#### Task requirements
Retype the listing exactly as it stands, and keep every image out.

#### Data
*-*-*

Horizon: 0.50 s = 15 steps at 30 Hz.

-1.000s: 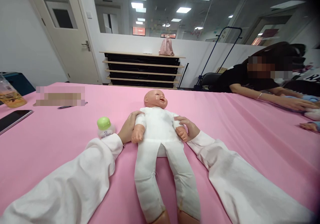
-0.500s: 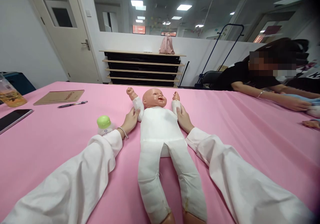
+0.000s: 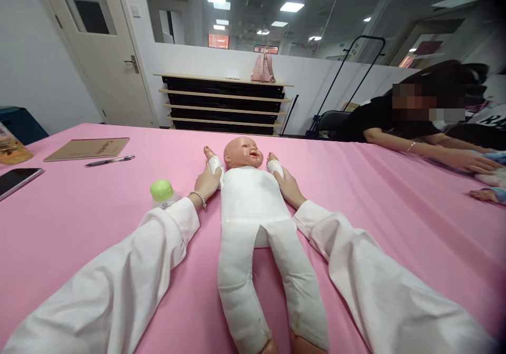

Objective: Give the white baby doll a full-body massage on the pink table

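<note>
A baby doll (image 3: 253,198) with a white cloth body lies on its back, head away from me and feet toward me. Its hard plastic head is turned to the right. My left hand (image 3: 208,182) is wrapped round the doll's arm on the left, and that arm points up beside the head. On the other side, my right hand (image 3: 289,186) grips the doll's other arm, its small plastic hand showing above my thumb. A bottle with a green cap (image 3: 162,191) stands just left of my left wrist, partly hidden by my sleeve.
A pink cloth (image 3: 190,291) covers the table. At the left lie a notebook (image 3: 87,149), a pen (image 3: 109,161) and a phone (image 3: 18,181), near a drink bottle (image 3: 11,146). At the right, another person (image 3: 379,119) leans over the table, hands by another doll.
Both doll arms have shifted slightly in my hands, the right one tilting inward toward the head. The view has moved a little. The other person's hand has moved too.
</note>
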Tool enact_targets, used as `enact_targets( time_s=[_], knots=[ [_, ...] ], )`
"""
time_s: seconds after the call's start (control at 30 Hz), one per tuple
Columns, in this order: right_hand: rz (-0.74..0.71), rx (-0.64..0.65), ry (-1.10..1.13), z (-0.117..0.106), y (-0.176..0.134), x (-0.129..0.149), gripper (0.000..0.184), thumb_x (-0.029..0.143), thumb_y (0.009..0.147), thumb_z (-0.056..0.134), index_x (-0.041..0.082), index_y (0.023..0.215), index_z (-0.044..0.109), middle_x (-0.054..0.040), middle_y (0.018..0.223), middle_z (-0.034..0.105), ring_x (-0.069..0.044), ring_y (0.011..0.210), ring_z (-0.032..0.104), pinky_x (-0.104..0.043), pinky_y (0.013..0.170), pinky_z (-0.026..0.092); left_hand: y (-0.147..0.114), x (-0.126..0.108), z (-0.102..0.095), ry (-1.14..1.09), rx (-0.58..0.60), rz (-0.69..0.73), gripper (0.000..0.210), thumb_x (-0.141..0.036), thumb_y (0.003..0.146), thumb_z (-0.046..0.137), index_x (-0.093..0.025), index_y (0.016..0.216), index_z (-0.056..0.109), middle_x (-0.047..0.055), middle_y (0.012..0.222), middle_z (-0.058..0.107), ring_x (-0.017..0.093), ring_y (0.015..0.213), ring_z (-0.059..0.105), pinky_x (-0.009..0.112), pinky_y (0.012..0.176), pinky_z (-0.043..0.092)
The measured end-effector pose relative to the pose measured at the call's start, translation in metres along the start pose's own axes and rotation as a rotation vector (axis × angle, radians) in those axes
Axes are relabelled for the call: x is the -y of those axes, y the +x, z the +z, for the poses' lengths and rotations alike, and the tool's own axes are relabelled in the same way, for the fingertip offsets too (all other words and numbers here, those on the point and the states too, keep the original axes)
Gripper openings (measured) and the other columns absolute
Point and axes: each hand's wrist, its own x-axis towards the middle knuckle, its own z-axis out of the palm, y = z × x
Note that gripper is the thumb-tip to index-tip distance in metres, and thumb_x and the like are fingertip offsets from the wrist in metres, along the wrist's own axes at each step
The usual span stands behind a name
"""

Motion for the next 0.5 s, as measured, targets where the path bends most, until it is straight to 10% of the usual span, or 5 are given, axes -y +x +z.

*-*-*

#### Solved problem
Horizon: 0.50 s = 15 steps at 30 Hz.

-1.000s: 
-0.500s: 
+0.000s: 

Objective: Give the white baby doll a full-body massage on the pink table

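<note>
A baby doll (image 3: 253,198) with a white cloth body lies on its back, head away from me and feet toward me. Its hard plastic head is turned to the right. My left hand (image 3: 208,182) is wrapped round the doll's arm on the left, and that arm points up beside the head. On the other side, my right hand (image 3: 289,186) grips the doll's other arm, its small plastic hand showing above my thumb. A bottle with a green cap (image 3: 162,191) stands just left of my left wrist, partly hidden by my sleeve.
A pink cloth (image 3: 190,291) covers the table. At the left lie a notebook (image 3: 87,149), a pen (image 3: 109,161) and a phone (image 3: 18,181), near a drink bottle (image 3: 11,146). At the right, another person (image 3: 379,119) leans over the table, hands by another doll.
Both doll arms have shifted slightly in my hands, the right one tilting inward toward the head. The view has moved a little. The other person's hand has moved too.
</note>
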Tool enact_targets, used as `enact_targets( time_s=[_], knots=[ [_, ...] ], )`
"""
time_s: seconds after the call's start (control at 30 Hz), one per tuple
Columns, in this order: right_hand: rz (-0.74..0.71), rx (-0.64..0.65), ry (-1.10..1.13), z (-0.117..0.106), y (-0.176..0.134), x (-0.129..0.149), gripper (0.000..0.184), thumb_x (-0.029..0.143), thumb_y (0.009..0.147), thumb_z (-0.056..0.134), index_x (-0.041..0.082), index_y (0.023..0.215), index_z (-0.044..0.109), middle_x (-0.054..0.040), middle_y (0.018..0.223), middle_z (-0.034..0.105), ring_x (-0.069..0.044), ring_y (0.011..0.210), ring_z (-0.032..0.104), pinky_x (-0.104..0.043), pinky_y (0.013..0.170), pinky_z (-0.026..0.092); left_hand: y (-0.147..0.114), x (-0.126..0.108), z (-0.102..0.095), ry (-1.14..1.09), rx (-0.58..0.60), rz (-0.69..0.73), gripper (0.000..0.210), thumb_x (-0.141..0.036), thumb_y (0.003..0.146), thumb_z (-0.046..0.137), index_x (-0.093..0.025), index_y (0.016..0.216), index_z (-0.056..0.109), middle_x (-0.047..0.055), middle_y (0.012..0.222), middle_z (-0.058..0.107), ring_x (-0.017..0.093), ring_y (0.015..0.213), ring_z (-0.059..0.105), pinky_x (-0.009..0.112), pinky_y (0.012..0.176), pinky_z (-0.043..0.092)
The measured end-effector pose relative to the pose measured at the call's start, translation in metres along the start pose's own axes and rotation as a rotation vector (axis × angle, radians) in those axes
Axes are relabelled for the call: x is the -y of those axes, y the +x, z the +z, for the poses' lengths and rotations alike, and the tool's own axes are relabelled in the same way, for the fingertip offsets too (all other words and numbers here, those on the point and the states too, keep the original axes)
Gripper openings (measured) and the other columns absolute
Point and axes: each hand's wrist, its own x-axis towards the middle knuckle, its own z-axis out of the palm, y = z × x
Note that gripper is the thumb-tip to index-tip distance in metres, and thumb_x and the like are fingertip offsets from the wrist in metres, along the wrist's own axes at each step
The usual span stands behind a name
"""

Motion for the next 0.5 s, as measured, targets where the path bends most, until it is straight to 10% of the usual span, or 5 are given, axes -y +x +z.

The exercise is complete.